This is a transcript of David Krieger’s speech at the Nuclear Age Peace Foundation’s 2011 Sadako Peace Day commemoration.
Welcome to the 17th annual Sadako Peace Day commemorating the tragedies of Hiroshima and Nagasaki.
We are very pleased to have with us today our principal speaker, Dr. Jimmy Hara, a Los Angeles medical doctor who has been a leader in the struggle for a nuclear weapons-free world. We are also honored to have with us Shigeko Sasamori, a survivor of Hiroshima, who will accept the Foundation’s World Citizen Award on October 9th on behalf of the survivors of the Hiroshima and Nagasaki bombings. We will also have with us for that occasion Tadatoshi Akiba, the distinguished former mayor of Hiroshima.

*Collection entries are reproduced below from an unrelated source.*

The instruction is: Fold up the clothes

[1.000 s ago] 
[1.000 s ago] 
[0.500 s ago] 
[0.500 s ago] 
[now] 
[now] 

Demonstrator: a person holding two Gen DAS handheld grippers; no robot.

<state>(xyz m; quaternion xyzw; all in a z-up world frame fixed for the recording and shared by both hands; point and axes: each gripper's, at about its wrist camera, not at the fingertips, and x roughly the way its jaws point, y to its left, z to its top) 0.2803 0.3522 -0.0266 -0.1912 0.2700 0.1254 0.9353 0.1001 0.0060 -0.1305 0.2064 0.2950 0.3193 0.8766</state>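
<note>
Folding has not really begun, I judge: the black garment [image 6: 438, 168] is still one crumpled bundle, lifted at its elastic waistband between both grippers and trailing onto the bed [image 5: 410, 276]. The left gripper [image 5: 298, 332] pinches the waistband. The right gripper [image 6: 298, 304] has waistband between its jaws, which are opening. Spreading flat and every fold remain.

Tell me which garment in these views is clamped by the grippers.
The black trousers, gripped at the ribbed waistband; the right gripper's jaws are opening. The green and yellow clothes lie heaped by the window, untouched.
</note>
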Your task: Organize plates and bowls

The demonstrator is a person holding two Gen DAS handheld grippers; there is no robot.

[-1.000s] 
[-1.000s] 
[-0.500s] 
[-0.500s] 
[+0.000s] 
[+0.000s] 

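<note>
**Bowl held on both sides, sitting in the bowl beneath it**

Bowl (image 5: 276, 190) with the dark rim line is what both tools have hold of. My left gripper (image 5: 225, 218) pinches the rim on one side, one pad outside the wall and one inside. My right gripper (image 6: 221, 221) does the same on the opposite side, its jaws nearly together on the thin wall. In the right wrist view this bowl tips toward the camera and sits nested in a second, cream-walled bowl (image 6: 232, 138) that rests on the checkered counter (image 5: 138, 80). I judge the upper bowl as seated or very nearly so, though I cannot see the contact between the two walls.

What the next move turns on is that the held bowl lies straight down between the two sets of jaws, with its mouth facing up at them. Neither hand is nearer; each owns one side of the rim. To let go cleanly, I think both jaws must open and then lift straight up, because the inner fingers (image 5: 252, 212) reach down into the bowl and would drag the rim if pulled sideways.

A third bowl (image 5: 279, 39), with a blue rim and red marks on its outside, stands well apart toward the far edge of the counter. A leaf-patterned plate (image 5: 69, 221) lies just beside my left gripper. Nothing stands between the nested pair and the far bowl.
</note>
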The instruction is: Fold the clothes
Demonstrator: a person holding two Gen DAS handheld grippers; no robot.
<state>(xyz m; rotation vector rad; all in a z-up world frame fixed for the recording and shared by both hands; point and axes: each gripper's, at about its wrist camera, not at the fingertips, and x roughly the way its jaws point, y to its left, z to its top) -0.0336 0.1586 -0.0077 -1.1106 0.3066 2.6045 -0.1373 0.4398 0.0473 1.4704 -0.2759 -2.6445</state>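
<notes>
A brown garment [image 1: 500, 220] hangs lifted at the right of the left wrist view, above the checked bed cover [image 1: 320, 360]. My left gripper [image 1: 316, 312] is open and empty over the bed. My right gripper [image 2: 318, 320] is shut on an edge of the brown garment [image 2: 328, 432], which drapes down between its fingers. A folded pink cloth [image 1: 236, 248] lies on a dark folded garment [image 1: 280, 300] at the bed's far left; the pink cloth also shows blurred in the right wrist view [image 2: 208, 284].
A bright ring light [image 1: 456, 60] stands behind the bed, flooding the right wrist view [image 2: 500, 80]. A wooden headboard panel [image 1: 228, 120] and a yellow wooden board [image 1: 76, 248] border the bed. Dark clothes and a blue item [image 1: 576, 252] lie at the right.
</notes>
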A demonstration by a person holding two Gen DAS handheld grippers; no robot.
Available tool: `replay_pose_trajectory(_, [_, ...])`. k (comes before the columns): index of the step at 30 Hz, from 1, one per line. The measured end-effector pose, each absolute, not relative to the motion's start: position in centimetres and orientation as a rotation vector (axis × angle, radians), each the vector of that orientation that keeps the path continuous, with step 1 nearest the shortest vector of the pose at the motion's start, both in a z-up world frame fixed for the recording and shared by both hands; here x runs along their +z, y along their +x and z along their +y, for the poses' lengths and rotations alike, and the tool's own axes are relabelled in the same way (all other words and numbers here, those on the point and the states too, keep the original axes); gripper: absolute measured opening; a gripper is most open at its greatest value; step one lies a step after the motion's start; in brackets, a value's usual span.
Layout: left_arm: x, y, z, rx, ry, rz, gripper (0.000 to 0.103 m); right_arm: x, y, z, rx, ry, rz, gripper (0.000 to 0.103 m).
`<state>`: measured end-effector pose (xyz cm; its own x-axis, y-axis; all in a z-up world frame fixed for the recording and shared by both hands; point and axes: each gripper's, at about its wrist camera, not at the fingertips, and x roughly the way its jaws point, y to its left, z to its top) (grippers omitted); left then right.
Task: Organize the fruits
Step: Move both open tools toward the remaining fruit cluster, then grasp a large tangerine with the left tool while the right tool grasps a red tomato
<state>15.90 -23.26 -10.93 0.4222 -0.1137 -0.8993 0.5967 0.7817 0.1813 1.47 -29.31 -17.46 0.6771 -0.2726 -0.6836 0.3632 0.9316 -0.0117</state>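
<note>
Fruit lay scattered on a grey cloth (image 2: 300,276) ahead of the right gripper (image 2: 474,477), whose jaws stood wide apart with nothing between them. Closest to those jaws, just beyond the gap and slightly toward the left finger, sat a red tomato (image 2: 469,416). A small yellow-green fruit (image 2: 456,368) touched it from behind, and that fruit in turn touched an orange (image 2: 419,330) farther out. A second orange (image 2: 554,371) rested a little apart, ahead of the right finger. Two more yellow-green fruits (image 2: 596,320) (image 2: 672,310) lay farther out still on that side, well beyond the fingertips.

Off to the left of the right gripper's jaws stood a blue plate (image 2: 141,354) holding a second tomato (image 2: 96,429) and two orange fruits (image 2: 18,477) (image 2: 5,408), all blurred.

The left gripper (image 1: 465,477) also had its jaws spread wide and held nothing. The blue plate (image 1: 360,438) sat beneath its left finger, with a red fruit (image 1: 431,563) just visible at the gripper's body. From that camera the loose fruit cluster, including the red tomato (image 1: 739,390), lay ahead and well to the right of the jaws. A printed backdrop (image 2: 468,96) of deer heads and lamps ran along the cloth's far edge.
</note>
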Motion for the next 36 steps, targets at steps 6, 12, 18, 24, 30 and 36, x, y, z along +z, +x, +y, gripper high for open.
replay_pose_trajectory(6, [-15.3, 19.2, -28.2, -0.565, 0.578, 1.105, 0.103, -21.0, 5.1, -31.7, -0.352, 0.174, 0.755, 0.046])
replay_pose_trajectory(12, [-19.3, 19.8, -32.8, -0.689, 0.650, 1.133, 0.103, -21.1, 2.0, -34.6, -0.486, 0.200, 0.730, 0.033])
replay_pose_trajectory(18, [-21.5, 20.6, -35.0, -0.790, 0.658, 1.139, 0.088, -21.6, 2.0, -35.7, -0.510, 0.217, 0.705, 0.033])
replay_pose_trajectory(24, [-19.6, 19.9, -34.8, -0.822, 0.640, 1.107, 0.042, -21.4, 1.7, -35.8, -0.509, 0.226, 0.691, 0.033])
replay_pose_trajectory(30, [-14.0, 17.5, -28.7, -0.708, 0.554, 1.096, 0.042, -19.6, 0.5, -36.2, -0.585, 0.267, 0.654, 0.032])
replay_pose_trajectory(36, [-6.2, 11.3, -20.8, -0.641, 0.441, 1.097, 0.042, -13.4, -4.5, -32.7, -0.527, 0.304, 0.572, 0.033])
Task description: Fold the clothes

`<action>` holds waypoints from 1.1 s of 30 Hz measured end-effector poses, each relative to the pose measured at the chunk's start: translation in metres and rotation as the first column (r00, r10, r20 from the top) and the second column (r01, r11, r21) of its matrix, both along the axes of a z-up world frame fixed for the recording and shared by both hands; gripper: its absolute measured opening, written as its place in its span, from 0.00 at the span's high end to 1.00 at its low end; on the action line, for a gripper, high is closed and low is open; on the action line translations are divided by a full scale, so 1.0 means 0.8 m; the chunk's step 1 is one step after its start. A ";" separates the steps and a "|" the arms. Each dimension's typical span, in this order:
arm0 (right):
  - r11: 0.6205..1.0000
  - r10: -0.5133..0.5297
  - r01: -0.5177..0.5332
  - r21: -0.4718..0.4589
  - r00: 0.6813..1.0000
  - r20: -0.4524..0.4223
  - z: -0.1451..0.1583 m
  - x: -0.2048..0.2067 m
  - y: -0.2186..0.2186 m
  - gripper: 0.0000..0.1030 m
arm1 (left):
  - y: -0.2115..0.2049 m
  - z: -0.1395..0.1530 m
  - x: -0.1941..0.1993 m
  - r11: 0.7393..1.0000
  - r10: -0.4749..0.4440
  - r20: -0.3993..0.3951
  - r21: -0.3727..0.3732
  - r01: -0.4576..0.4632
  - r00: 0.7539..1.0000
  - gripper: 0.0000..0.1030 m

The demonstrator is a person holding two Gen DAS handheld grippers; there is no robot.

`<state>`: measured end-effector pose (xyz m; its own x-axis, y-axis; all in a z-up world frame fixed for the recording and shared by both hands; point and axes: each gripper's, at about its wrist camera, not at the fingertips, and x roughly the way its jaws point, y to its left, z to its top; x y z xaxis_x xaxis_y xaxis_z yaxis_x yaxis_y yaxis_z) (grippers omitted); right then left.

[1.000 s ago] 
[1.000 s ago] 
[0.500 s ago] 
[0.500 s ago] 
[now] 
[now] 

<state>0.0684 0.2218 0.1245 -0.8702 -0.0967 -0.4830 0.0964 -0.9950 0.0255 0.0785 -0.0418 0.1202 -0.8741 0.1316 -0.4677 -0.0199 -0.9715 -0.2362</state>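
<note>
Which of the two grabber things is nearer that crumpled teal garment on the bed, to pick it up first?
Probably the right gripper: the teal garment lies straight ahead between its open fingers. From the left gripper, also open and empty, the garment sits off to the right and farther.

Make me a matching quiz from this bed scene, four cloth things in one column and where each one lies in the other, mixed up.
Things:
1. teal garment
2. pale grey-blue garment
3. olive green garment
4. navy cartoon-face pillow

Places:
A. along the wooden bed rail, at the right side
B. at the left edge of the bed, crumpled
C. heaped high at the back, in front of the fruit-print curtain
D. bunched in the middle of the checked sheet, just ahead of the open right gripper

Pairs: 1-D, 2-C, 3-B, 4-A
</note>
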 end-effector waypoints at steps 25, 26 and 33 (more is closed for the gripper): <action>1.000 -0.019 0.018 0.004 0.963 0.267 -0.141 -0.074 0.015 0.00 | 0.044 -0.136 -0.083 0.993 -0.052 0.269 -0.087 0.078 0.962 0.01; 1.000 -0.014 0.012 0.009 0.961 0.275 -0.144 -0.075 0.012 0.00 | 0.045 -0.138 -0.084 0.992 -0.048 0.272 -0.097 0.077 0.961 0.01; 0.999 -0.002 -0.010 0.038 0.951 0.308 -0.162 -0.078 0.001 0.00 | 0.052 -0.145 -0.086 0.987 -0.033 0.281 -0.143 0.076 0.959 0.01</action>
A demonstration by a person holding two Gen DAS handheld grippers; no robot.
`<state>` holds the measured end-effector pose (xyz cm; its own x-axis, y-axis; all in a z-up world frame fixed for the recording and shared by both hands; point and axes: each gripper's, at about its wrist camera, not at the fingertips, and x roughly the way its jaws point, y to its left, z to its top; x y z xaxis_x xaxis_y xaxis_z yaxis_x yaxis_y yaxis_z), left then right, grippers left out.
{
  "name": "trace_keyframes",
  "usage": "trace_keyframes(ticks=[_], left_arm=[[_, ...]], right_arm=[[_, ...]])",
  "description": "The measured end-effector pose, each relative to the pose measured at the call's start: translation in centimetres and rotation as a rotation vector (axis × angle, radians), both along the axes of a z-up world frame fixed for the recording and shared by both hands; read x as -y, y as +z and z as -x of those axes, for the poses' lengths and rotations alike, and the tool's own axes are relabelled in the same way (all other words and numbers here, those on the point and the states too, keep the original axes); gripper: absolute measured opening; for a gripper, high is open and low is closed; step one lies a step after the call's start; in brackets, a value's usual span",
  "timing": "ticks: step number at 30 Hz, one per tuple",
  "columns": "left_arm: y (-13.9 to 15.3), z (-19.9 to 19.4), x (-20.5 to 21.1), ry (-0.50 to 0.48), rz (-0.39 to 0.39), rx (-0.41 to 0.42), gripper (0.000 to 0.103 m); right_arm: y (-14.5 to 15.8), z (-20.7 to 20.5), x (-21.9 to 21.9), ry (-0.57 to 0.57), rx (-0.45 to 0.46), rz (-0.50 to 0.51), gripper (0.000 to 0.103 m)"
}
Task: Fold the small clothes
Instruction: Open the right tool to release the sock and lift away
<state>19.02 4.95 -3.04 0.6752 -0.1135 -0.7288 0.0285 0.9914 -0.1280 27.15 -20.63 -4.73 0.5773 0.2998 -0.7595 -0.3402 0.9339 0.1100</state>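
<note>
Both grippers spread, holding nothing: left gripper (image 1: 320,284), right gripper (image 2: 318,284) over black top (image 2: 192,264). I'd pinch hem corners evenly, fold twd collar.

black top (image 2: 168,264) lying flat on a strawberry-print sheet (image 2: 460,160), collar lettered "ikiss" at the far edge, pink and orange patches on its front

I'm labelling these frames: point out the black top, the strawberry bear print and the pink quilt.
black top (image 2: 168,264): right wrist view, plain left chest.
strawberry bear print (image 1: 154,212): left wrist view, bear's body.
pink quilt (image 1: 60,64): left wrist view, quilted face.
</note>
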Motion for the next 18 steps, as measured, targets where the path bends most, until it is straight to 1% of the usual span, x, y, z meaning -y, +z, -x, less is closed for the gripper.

Today is the 66th anniversary of the atomic bombing of Nagasaki. Three days ago, on August 6th, was the 66th anniversary of the atomic bombing of Hiroshima. We have now lived under the threat of nuclear annihilation for two-thirds of a century.
We come together to share in remembrance, reflection and resistance.
Remembrance of the tragedies that befell the people of Hiroshima and Nagasaki, the massive death and destruction caused by these powerful new weapons.
Reflection on the power of our technologies for good or evil and on the only force capable of controlling our powerful weaponry and turning it to constructive ends – the human spirit.
Resistance to the continued reliance upon these weapons of mass annihilation by a small number of states and to the unconscionable allocation of public resources to war and its preparation.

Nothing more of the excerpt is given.